## [WORK TASK]
Show every line in the material below in which the string "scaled" appears.
------ RECORDED INFORMATION
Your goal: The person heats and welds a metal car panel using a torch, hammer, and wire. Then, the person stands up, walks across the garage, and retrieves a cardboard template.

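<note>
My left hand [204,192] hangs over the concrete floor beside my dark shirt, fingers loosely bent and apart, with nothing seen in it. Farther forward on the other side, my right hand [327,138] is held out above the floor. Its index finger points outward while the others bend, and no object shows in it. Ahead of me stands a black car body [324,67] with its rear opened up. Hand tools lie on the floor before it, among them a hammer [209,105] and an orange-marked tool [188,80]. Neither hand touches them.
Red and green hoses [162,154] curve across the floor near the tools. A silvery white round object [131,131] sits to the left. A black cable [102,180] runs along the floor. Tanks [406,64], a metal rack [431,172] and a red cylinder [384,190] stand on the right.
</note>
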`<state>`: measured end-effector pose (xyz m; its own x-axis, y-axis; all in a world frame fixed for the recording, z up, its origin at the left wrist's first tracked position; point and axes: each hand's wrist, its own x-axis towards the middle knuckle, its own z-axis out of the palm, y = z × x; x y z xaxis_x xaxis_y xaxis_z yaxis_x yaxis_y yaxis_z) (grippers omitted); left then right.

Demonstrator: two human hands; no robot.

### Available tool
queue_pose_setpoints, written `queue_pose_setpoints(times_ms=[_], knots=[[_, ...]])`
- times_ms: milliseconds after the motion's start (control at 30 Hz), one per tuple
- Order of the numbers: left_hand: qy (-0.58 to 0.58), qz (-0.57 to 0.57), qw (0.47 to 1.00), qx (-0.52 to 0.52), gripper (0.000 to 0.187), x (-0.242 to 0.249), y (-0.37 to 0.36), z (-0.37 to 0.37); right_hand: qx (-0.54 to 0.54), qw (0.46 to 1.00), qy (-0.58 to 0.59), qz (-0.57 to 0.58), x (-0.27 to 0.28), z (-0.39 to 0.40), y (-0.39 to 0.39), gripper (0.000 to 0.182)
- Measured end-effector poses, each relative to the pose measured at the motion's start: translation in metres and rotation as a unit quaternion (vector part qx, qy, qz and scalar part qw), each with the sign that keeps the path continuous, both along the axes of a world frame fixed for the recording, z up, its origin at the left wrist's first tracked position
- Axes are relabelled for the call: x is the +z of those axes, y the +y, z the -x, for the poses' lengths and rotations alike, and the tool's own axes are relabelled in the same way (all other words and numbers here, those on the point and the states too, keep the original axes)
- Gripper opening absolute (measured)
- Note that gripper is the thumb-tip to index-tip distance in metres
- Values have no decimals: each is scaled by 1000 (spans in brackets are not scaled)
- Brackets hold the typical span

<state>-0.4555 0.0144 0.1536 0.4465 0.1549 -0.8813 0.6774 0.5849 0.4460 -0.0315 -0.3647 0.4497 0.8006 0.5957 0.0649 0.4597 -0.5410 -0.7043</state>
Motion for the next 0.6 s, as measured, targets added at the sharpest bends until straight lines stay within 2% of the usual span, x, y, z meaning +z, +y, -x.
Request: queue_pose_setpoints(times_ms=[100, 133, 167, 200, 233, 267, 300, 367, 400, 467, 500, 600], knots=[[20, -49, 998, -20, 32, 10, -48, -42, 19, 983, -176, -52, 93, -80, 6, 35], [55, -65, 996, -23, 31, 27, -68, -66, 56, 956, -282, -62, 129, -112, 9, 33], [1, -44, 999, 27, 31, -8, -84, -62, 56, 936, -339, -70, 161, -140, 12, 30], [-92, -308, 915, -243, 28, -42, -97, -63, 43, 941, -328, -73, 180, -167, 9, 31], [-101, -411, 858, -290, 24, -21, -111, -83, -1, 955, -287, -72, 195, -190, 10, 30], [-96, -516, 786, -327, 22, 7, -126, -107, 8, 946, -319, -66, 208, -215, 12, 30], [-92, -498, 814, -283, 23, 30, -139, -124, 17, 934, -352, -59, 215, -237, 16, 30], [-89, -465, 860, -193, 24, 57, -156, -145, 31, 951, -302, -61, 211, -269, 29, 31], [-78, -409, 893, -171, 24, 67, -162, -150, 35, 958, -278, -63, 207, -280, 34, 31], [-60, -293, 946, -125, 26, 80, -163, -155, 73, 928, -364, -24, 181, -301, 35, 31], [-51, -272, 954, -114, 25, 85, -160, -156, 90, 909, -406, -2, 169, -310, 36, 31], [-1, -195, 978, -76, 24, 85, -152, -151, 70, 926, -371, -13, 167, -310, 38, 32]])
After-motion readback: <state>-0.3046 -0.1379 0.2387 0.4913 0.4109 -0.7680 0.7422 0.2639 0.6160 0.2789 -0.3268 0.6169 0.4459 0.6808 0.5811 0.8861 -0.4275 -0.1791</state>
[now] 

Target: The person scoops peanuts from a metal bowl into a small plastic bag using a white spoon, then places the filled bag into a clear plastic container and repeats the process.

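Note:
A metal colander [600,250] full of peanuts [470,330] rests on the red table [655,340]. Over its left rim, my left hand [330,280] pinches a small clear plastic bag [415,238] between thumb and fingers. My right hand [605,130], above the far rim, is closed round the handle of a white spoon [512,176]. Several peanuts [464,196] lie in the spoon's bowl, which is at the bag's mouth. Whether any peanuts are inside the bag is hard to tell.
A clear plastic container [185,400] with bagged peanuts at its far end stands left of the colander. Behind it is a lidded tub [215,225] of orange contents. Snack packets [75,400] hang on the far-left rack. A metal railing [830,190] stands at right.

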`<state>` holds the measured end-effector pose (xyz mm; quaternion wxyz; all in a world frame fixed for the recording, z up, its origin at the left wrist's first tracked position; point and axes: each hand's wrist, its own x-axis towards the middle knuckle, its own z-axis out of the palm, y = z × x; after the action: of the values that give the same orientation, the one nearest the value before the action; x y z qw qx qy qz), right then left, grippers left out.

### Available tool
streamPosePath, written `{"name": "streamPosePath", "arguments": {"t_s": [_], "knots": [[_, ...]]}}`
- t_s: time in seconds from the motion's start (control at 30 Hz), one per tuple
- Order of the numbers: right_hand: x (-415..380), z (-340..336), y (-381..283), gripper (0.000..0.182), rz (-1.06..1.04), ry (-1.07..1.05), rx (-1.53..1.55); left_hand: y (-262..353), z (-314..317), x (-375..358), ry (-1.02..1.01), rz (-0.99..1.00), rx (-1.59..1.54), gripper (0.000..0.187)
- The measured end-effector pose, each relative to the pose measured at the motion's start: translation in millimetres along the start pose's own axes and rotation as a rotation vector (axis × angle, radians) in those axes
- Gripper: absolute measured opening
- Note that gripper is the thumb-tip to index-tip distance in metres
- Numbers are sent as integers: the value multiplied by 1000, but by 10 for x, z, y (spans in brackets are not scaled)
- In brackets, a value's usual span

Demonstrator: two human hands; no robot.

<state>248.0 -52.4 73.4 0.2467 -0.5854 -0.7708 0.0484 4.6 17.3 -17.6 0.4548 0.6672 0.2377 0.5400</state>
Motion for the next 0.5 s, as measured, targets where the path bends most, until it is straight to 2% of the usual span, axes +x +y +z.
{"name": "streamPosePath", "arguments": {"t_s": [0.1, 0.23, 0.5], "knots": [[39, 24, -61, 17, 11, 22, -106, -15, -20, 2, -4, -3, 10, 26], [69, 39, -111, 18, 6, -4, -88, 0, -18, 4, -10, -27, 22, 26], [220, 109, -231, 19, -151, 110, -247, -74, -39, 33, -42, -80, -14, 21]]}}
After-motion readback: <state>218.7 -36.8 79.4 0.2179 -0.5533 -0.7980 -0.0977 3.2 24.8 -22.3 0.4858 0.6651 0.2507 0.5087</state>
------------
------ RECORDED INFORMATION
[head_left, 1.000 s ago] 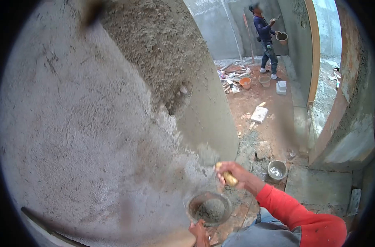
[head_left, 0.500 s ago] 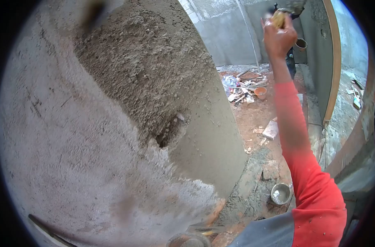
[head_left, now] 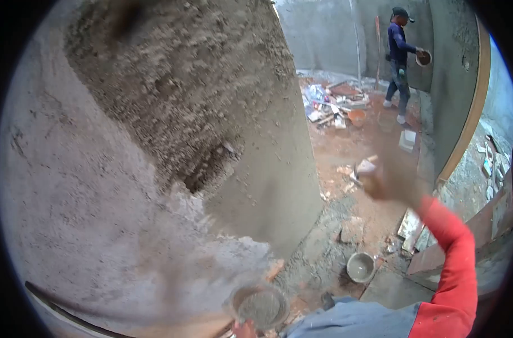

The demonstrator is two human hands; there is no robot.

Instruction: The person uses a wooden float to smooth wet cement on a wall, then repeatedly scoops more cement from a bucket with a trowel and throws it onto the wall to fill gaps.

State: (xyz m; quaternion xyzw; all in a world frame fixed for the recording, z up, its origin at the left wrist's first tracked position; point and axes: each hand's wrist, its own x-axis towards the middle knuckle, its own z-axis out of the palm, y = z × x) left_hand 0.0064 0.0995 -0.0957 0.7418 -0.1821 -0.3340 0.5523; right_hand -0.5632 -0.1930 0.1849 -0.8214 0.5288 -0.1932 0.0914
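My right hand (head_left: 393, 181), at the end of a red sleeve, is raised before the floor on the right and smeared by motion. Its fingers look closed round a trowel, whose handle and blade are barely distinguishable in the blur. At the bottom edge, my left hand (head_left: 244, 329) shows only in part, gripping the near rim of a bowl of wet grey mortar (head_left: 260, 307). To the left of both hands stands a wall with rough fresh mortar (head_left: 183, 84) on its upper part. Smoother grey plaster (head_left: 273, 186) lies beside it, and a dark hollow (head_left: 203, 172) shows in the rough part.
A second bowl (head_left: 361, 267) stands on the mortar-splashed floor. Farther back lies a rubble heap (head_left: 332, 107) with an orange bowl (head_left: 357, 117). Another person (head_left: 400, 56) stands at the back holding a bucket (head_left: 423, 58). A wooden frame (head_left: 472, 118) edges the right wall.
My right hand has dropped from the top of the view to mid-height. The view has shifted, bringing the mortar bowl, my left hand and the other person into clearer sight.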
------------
## [EXERCISE OUTPUT]
- Values have no decimals: each is scaled by 1000 (spans in brackets are not scaled)
- Numbers are sent as integers: the value multiplied by 1000, but by 10 for x, z, y (spans in brackets are not scaled)

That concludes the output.